◆ **EXERCISE PROMPT**
Retype each line exactly as it stands, beginning at the first line of the material and finishing with the line that contains "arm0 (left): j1".

INPUT DATA below:

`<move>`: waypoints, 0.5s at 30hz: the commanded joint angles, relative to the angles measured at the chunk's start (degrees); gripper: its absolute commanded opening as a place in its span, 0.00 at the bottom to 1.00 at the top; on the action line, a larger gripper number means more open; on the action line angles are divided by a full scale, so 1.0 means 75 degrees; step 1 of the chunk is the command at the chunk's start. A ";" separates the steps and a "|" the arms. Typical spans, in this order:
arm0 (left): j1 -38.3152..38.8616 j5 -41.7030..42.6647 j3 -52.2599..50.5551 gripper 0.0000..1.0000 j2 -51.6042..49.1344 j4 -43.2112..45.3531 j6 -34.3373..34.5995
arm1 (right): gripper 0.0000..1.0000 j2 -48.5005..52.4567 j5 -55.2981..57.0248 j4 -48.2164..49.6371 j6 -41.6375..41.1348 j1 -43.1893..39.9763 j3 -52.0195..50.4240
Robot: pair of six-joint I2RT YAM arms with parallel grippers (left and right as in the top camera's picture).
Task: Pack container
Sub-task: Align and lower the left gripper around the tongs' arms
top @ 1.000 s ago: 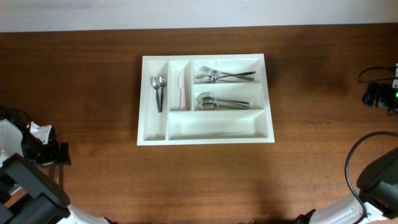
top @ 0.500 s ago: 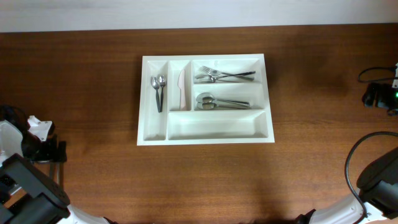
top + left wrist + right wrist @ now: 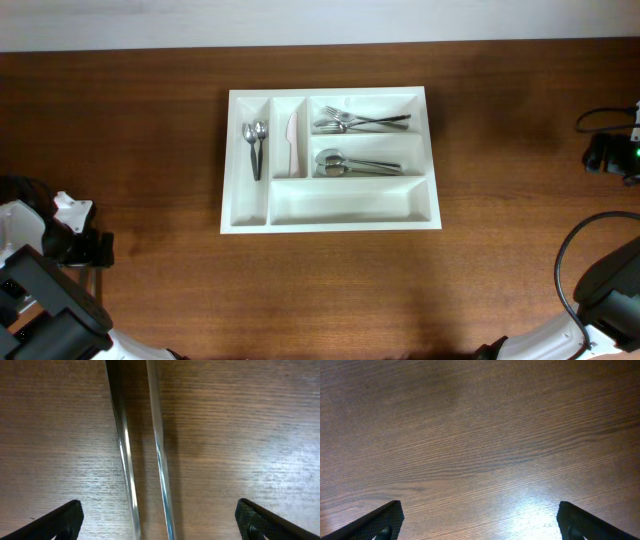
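The container (image 3: 330,226) is a white cutlery tray at the table's middle. Two small spoons (image 3: 255,145) lie in its leftmost narrow compartment and a pale knife (image 3: 292,142) in the second. Forks (image 3: 358,122) lie in the top long compartment and spoons (image 3: 350,163) in the middle one. The bottom long compartment holds nothing. My left gripper (image 3: 157,515) is open low over the wood at the table's front left (image 3: 85,245), far from the tray. Two long shiny metal strips (image 3: 125,455) run between its fingers. My right gripper (image 3: 480,517) is open over bare wood.
The right arm's base and cable (image 3: 605,280) sit at the front right corner. A black device with a cable (image 3: 610,152) sits at the right edge. The left arm's body (image 3: 45,300) fills the front left corner.
My left wrist has shifted slightly at the front left. The tray and its cutlery have not moved.
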State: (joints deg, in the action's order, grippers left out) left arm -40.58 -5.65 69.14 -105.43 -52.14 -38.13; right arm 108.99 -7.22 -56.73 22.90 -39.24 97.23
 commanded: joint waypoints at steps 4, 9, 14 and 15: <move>-0.0026 0.0044 -0.0245 0.99 0.0128 0.0137 0.0367 | 0.99 0.0064 -0.0099 0.0006 0.0000 -0.0015 -0.0038; -0.0026 0.0128 -0.0525 0.99 0.0117 0.0254 0.0367 | 0.99 0.0064 -0.0099 0.0006 0.0000 -0.0015 -0.0038; -0.0026 0.0242 -0.0755 0.99 0.0117 0.0498 0.0370 | 1.00 0.0064 -0.0099 0.0006 0.0000 -0.0015 -0.0038; -0.0026 0.0242 -0.0787 0.99 0.0117 0.0551 0.0370 | 0.99 0.0064 -0.0099 0.0006 0.0000 -0.0015 -0.0038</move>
State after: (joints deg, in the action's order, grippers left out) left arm -40.58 -4.93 64.20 -105.43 -48.75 -35.94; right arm 108.99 -7.22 -56.73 22.92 -39.24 97.23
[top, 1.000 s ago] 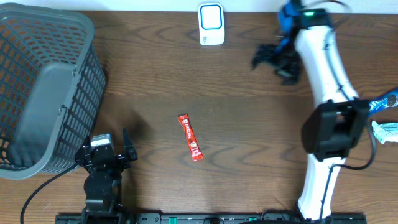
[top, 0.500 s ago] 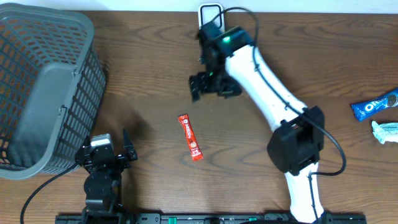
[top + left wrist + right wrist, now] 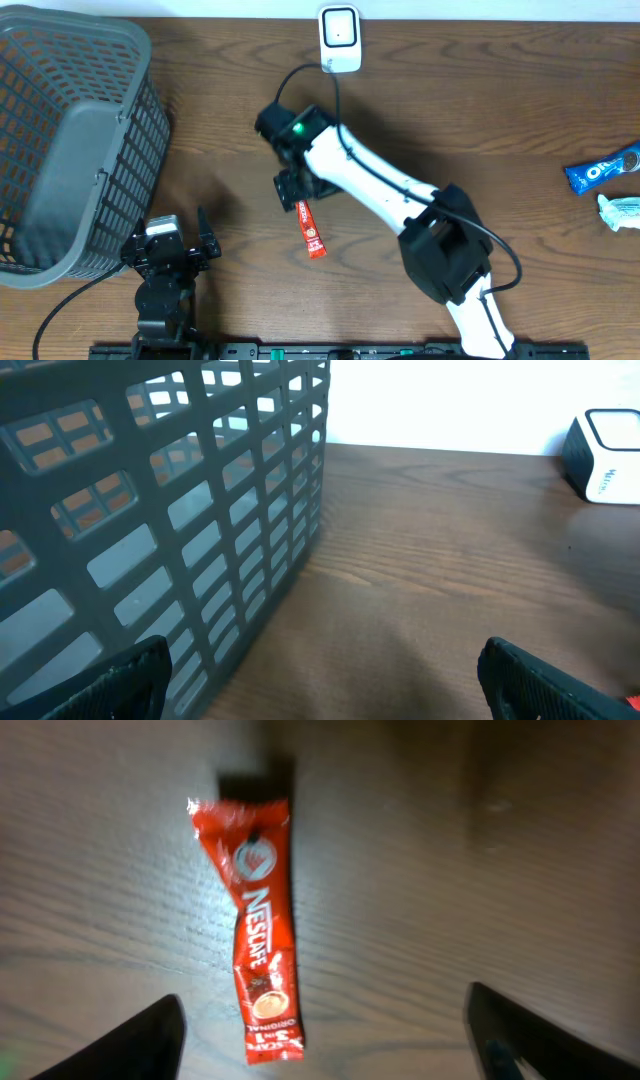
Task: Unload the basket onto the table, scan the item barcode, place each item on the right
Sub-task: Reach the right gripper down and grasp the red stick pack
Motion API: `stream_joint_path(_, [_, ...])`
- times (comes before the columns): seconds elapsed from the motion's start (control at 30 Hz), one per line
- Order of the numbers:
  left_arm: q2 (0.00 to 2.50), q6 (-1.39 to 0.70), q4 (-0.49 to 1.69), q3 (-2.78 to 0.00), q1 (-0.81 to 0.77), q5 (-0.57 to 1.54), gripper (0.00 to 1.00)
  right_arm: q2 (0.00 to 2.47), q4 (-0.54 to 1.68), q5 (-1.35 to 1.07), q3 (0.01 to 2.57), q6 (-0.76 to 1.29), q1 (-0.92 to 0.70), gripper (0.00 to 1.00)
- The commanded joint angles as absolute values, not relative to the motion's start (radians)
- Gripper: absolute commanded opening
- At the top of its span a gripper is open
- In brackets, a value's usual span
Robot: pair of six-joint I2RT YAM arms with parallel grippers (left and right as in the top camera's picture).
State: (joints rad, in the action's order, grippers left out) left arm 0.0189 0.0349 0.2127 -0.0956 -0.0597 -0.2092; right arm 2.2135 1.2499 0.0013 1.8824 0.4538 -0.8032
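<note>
Red Nescafé stick sachet (image 3: 262, 930) lies ungripped beneath the right tool (image 3: 322, 1020), jaws apart; grasping and scanning at the white boxy scanner (image 3: 340, 38), twelve o'clock, remain.

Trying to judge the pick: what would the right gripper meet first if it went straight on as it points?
Probably the red Nescafe sachet, which lies on the table between the open fingers of the right gripper, somewhat left of centre; how far off is unclear.

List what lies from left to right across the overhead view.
Basket, left gripper, sachet, scanner, Oreo pack.
</note>
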Motion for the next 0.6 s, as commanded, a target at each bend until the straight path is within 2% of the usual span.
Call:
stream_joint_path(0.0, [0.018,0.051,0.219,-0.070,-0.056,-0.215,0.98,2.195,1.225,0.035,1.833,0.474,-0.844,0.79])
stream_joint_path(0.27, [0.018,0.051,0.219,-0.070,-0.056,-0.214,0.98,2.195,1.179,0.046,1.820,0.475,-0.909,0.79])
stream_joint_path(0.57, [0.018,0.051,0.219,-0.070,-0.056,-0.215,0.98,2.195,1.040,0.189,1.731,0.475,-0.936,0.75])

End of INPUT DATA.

◆ **RESPONSE AREA**
`<move>`: waypoints, 0.5s at 30hz: the commanded joint angles, relative to the angles measured at the chunk's start (degrees); gripper: its absolute commanded opening as a place in its span, 0.00 at the bottom to 1.00 at the top; on the action line, a larger gripper number means more open; on the action line angles are divided by a full scale, so 1.0 means 75 degrees; step 1 of the chunk is the command at the chunk's start. A ";" separates the steps and a "|" the arms. Typical spans, in this order:
arm0 (left): j1 -38.3152..38.8616 j5 -41.7030..42.6647 j3 -52.2599..50.5551 gripper 0.0000..1.0000 j2 -51.6042..49.1344 j4 -43.2112..45.3531 j6 -34.3373..34.5995

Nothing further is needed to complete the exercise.